The Whanganui City College head boy brought home the regional Pei Te Hurinui Jones Manu Korero trophy for the second year running and says he is upholding a legacy for his friend Eruera (Eru) Heitia-Ponga.

Former head boy Eru was regional Manu Korero winner in 2014 and was a mentor to Bayley when he came to live in Whanganui two years ago.

When Eru died suddenly in November 2014, his community and school deeply mourned the loss of their much-loved young leader and Bayley says he likes to think he has Eru's blessing for the national Manu Korero final in September.
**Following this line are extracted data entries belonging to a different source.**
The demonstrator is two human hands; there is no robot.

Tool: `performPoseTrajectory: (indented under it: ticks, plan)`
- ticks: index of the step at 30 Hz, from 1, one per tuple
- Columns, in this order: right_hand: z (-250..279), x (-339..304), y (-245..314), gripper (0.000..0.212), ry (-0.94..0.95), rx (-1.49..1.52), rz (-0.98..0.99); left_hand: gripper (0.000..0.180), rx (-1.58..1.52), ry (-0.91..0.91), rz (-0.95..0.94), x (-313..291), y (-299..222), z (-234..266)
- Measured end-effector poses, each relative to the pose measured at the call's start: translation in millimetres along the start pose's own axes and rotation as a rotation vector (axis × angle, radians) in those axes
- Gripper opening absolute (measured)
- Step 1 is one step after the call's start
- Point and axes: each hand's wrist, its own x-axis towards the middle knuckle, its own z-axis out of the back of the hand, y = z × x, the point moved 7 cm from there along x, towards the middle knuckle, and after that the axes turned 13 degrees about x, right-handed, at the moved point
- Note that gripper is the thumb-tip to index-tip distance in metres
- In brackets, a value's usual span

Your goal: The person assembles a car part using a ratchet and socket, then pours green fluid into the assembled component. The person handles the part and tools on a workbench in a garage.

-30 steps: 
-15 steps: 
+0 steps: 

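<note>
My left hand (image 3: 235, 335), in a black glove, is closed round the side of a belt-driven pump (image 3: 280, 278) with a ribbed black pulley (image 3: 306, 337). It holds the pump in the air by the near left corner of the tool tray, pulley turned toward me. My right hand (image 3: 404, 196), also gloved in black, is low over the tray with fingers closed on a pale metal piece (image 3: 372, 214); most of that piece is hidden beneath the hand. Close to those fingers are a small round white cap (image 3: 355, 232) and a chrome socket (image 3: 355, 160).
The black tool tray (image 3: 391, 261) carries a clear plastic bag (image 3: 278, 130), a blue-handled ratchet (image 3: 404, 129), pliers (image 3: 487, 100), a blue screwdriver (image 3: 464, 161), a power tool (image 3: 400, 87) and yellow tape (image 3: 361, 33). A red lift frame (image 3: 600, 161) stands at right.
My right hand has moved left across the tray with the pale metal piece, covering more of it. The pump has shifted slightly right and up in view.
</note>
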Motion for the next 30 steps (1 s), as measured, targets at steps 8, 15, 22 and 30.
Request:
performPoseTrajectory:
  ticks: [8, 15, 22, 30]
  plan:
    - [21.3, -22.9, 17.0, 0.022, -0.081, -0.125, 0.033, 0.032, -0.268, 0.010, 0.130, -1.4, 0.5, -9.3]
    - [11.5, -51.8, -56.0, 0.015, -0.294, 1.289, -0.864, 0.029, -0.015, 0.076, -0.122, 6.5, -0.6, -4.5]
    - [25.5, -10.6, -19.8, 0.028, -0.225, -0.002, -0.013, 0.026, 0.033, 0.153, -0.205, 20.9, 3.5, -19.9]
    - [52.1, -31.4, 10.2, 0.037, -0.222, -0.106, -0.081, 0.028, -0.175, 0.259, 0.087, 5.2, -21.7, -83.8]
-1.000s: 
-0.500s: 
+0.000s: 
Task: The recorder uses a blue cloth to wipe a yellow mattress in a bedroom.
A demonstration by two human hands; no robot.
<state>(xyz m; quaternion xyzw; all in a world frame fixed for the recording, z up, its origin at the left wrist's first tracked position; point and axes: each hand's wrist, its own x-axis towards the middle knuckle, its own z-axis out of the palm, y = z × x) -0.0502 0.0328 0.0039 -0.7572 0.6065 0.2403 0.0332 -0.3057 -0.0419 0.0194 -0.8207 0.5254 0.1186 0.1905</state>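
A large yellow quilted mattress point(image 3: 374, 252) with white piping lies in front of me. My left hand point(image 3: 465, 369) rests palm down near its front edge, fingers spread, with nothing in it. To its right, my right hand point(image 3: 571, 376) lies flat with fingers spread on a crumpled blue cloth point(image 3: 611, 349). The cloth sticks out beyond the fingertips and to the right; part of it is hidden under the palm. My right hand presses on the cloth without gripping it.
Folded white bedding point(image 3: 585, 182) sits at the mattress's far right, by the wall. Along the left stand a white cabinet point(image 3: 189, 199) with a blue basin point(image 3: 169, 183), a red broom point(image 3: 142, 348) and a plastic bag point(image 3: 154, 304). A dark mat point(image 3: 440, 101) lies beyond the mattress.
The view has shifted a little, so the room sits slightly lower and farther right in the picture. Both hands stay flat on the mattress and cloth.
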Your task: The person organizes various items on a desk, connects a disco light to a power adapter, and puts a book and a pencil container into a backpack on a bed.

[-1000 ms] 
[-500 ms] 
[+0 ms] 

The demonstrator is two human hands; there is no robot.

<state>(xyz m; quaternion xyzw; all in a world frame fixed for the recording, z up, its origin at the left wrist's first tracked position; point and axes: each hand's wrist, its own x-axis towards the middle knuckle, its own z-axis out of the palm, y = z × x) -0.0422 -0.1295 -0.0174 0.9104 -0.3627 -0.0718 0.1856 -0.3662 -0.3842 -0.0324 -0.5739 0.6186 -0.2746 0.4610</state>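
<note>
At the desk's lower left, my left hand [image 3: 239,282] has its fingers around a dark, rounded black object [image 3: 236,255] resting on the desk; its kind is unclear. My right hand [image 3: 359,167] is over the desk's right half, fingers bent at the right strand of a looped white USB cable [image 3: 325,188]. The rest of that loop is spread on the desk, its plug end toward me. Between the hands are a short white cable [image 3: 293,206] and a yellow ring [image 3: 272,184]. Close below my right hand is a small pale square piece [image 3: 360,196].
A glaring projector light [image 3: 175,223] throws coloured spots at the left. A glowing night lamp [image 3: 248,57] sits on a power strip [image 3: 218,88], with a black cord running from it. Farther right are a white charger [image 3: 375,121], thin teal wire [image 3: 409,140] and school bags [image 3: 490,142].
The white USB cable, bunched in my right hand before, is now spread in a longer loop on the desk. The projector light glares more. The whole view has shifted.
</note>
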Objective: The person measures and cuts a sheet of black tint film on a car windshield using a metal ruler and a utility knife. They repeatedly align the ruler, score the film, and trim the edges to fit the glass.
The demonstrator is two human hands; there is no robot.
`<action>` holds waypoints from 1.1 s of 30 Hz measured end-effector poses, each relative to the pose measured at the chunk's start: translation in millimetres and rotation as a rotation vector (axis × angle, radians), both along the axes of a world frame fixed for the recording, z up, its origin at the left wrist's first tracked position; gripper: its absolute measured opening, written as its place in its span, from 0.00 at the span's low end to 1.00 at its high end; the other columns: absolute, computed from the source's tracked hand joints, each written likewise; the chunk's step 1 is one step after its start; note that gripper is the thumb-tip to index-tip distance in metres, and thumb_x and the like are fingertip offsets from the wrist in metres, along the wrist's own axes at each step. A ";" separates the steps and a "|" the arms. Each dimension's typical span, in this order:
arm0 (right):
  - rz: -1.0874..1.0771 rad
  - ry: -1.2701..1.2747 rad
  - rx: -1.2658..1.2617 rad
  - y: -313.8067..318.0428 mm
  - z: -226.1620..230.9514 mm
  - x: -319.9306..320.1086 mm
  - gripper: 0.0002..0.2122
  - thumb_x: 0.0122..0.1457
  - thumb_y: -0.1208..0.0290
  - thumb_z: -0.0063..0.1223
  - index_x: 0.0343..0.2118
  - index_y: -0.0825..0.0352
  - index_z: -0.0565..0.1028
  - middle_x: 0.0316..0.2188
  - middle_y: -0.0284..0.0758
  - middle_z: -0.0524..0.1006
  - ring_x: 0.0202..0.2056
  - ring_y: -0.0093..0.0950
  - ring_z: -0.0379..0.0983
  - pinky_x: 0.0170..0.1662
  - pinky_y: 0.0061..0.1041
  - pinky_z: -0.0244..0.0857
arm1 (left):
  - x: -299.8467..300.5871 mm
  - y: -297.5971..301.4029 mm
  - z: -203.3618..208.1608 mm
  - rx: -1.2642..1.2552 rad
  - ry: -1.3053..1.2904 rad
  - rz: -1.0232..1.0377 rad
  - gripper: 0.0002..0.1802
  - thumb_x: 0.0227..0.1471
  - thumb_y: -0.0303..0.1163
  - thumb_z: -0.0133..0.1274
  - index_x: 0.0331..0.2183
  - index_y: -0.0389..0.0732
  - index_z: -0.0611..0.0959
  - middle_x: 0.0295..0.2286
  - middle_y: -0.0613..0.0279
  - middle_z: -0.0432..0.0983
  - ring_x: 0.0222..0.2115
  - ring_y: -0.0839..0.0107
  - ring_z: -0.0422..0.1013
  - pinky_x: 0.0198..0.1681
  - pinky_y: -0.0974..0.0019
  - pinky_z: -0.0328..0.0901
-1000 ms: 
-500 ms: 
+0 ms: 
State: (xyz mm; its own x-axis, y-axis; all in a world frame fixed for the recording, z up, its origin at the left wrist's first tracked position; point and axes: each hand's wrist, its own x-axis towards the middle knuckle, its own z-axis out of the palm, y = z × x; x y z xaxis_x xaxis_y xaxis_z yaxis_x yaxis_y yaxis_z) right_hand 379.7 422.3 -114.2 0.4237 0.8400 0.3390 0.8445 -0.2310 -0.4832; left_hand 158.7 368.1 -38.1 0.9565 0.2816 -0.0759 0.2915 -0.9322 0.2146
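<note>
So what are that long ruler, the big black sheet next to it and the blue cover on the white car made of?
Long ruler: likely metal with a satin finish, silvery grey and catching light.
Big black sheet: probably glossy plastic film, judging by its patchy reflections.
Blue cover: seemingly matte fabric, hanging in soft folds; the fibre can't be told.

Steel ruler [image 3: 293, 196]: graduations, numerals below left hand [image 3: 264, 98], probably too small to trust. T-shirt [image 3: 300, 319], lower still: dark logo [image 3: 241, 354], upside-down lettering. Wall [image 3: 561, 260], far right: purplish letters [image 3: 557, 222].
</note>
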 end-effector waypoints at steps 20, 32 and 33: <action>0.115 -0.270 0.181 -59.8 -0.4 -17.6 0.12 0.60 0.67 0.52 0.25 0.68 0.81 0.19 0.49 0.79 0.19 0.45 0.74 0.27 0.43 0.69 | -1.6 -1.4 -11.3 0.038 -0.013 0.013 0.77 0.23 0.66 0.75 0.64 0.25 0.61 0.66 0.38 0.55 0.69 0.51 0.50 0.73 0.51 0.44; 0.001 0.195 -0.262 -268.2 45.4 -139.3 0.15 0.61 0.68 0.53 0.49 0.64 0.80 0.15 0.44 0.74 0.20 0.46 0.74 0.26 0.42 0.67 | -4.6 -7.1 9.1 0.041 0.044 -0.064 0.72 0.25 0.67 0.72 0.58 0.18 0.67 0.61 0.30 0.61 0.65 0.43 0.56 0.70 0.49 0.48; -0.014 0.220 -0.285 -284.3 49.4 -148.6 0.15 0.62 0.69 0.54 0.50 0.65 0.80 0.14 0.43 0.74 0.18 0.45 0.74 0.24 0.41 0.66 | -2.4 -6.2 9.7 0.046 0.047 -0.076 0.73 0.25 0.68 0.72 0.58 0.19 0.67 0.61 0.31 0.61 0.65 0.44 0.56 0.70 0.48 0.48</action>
Growing up in the Bay of Islands, Bayley learned about his Nga Puhi heritage from his grandfather, Hone Mihaka, and helped his koro with his tourism business Taiamai Tours.

Now Bayley lives in Whanganui with his Nga Wairiki/Ngati Apa grandmother Tania Kara who says Bayley's early immersion in his language and culture has given him great confidence as an orator.

"His grandfather's business gives tourists an authentic experience - they learn about the history and culture while paddling in a waka on the Waitangi River.
"Bayley went on a promotion tour to the Netherlands with his grandfather and that was a great experience for him," said Mrs Kara.

For Bayley, coming to Whanganui and fitting in to a new school and community has helped him define his own personality he says.
"I was interested in the military academy because I have always liked the idea of joining the navy.

"I would also like to perhaps be a presenter on Maori TV but I like to focus on today, forget about yesterday and try not to worry about tomorrow."

While Bayley was top in the region for te reo Manu Korero, Cullinane College's Macy Duxfield won the Korimako (senior English) regional prize and will join Bayley in representing Whanganui at the national contest to be held in Whakatane in September.

Asked if he has any advice for learners of Maori language as the national week begins, Bayley says he can not remember learning te reo after speaking the language all his life.

"What I would say to anybody wanting to learn is - treat it like any job you want to be good at and just keep at it."